Your goal.
Where does the string "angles" occur in the records? Copy each line that holds it.

** The records follows **

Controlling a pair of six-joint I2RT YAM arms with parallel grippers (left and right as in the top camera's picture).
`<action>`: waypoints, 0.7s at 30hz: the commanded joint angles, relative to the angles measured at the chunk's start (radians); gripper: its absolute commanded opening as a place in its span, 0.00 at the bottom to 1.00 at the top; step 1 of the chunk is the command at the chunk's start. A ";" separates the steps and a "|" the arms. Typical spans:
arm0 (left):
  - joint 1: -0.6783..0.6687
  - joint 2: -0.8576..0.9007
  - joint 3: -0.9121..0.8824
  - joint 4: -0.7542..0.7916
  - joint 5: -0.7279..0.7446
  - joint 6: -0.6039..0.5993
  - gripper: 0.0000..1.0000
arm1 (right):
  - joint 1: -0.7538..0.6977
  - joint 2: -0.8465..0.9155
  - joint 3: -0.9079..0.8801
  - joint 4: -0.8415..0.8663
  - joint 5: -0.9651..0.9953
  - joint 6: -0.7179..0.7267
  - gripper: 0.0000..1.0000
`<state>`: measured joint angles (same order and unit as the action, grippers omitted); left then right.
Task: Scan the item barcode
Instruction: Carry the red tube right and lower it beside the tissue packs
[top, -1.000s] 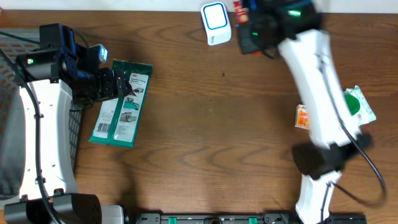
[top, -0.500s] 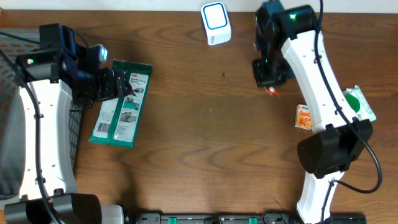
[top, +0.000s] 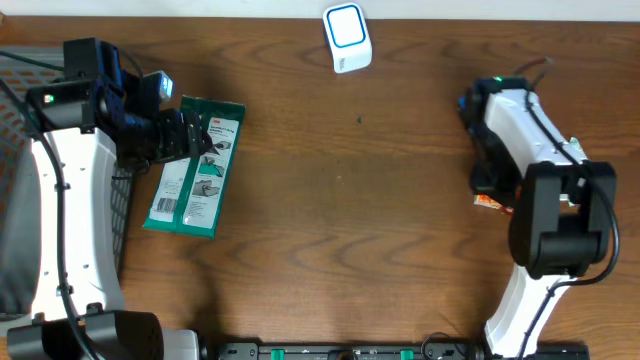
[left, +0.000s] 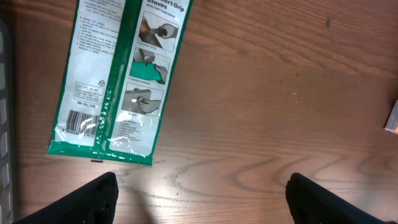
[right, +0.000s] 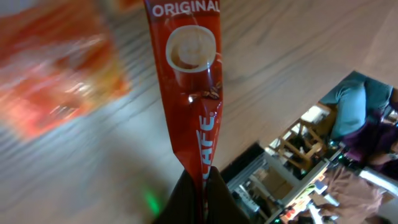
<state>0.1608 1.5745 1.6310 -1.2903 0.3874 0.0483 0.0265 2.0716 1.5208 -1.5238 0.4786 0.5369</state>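
Observation:
A red coffee stick sachet (right: 189, 81) printed "ORIGINAL" is pinched at its lower end by my right gripper (right: 202, 190), which is shut on it. In the overhead view the right gripper (top: 487, 185) hangs over the table's right side, beside an orange packet (top: 485, 200). The white scanner (top: 347, 37) with a blue face stands at the back centre, well away from it. My left gripper (left: 199, 205) is open and empty above bare wood, just below a green glove pack (left: 118, 81) whose barcode (left: 81, 121) faces up.
The orange packet (right: 56, 81) lies blurred on the wood close beside the sachet. A grey wire basket (top: 15, 150) sits at the far left edge, behind the left arm (top: 70, 200). The glove pack (top: 195, 165) lies left of centre.
The right arm swung from the back beside the scanner down to the table's right side, carrying the red sachet. The left arm and the glove pack stayed put.

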 joint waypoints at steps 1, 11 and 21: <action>0.000 -0.013 0.000 -0.003 0.005 -0.005 0.87 | -0.023 -0.009 -0.024 0.033 0.059 0.049 0.22; 0.000 -0.013 0.000 -0.003 0.005 -0.005 0.87 | -0.025 -0.009 -0.025 0.089 -0.030 -0.023 0.99; 0.000 -0.013 0.000 -0.003 0.005 -0.005 0.87 | -0.002 -0.009 -0.025 0.146 -0.517 -0.278 0.96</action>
<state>0.1608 1.5745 1.6310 -1.2903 0.3874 0.0483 0.0017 2.0716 1.4967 -1.3945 0.2226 0.4084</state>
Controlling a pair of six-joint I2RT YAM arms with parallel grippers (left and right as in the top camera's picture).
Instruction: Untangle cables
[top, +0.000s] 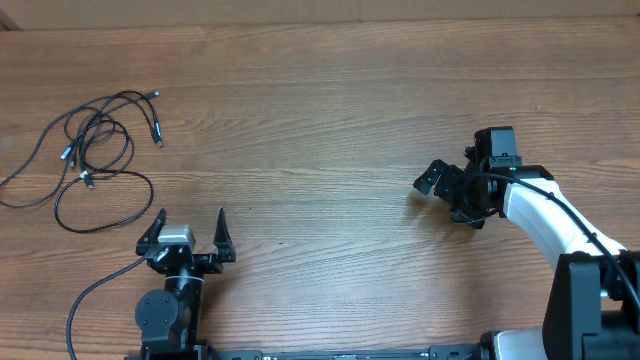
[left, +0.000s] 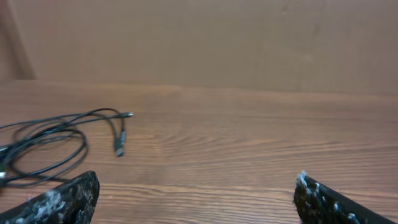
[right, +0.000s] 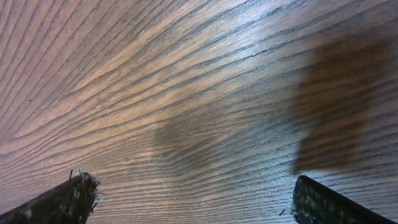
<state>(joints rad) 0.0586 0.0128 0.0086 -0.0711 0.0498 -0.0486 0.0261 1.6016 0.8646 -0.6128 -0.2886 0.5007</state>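
Table (top: 350, 90): brown wood grain.
Cables (top: 95, 150): tangled loops, upper left.
Left gripper (top: 191, 214): wide apart, empty.
Right gripper (top: 446, 196): wide apart, empty.

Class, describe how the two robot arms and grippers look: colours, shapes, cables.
The left arm is black, with a silver block behind the left gripper and a black wire running from it. The right arm has a white shell, a black cable along it and a black right gripper. The fingers are black, tapered, flecked white.

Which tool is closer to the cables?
The left tool, close beside the cables without touching them; the right tool is far off on the other side.
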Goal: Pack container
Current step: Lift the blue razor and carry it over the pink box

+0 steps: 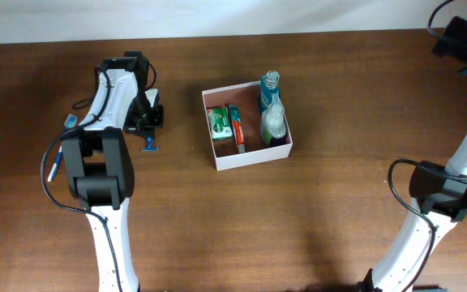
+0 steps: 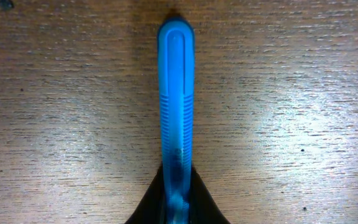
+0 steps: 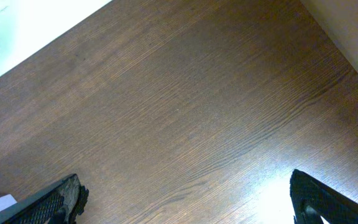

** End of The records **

Expected output.
`<action>`: waypoints, 0.7s at 30hz: the commanded joint angles, relative to the angles measured at the chunk's start (radians); gripper: its absolute commanded opening as a place in its span, 0.00 at the bottom to 1.00 at the top; step 1 of the chunk is the command at the chunk's start. A ";" separates the steps and a "|" the arms. Typical spans:
`<state>`: measured joint angles (same order and unit as the action, grippers omitted); left then right.

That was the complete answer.